Air Canada is putting its cockpits on a diet. The bulky manuals that pilots haul onto planes will be replaced with tablets beginning next year.

The move will save weight, Air Canada chief executive Calin Rovinescu said Thursday, and the electronic manuals will eliminate the uncounted time that pilots spend inserting new pages and taking out old ones every time airplane manufacturers issue updates.

"It's a much more efficient process," Mr. Rovinescu said in an interview in Toronto. The manuals weigh 16 kilograms, so on a plane with two pilots the weight saving is 32 kg. Some long-range aircraft carry four pilots.

Taking the manuals off the planes is one of the many cost-saving measures transforming Air Canada from a company shunned by investors to one that has become a darling of the Toronto Stock Exchange.

The airline's fleet is being renewed, its debt costs have fallen dramatically and it recently upgraded its expectations for third-quarter financial results. Air Canada's share price hit $5.09 on Thursday, its highest level in nearly five years. The stock was trading at $1.52 a year ago.

"If you thought about this a year and a half ago, it would be almost inconceivable to be in the position we are in today," Mr. Rovinescu said. "We have a company today that it's clear, its objective is sustainable profitability."

The key to the transformation is reducing costs, and that reduction is happening even faster than Air Canada forecast it would in August.

A key element of reducing that cost is cutting the amount of fuel its airplanes use. Fuel represents 30 per cent of Air Canada's total costs.

For example, switching the paint used on wide-bodied planes has reduced the weight of those aircraft by between 500 and 800 kilograms.
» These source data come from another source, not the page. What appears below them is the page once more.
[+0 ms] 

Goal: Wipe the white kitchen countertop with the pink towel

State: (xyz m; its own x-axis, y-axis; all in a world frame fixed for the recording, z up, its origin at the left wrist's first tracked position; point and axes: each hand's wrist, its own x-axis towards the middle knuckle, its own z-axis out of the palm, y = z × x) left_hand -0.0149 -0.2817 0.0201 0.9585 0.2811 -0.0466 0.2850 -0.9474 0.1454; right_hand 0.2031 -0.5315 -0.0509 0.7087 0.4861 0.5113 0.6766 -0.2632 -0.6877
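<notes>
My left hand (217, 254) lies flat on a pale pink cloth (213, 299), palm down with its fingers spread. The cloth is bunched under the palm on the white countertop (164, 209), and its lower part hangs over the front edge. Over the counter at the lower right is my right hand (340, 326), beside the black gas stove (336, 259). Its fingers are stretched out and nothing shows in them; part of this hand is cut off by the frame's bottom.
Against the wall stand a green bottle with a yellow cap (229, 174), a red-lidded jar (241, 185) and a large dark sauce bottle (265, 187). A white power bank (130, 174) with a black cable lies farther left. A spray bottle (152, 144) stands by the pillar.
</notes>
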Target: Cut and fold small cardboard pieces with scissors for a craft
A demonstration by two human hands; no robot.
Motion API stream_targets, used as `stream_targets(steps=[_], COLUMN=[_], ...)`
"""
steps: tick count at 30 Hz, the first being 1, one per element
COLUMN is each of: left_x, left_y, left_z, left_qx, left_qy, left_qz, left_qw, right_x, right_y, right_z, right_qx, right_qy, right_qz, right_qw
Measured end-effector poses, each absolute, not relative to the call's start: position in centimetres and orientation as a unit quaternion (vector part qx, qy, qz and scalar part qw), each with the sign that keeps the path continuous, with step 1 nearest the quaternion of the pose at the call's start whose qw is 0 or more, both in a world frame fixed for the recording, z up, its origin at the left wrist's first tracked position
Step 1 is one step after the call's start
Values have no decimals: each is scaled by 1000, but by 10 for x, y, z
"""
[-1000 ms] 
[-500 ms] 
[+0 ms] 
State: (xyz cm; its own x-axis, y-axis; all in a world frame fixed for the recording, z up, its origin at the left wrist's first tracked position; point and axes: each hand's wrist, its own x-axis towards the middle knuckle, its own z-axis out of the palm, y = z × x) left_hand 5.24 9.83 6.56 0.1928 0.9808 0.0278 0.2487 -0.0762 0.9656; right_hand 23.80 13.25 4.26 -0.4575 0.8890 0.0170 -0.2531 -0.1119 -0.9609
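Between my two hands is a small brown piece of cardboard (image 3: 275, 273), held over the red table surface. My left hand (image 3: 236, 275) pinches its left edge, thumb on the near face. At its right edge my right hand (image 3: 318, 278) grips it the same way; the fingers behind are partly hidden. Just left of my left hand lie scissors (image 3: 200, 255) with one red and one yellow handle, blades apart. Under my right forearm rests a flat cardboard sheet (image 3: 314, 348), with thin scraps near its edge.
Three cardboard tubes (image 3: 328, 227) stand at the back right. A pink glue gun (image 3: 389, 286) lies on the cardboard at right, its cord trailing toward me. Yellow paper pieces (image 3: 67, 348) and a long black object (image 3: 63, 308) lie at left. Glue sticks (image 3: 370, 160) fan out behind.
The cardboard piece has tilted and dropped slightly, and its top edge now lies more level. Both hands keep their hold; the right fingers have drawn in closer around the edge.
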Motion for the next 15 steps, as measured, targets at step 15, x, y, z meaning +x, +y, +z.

Even smaller changes, such as converting pilot manuals from paper to tablets, add up. The annual savings from that move will amount to more than $3-million -- about half of which will come from lower fuel costs. Air Canada has already switched its Sky Regional planes to iPads and it's believed that Apple Inc. will provide the tablets for the parent company also.

The overall objective is to cut costs per average seat mile by 15 per cent over the medium term, Mr. Rovinescu said.

An overhaul of Air Canada's fleet is another significant factor.

The airline will take delivery of new Boeing 787 Dreamliner aircraft beginning next year, which will lower its fuel and maintenance costs on international routes.

Five Boeing 777 aircraft that are already being delivered will have a similar impact. They have a greater number of seats than the airline's existing 777 planes and enable it to offer three classes of seating, including premium economy seats that generate higher revenues than regular economy seats, but are less expensive than business class for travellers unwilling to pay the highest fares.

The delivery of 787s will go on through 2019. And Air Canada will begin updating its narrow-body fleet as early as 2016, Mr. Rovinescu said. It is examining the new fuel-efficient offerings being developed by the three manufacturers that compete in the narrow bodied segment, as well as the larger regional jets being offered by Embraer SA of Brazil.

Mr. Rovinescu said he has been on the Bombardier Inc. C Series jet that made its first flight last month, although not yet while the plane has been in the air.

New narrow-body planes will replace Air Canada's current Airbus A320 and A321 aircraft, he said. The company will order more than 80 airplanes, he said, although not necessarily all from one manufacturer.

The decision is still scheduled to be made by the end of the year, he said, although "there's no gun to our heads."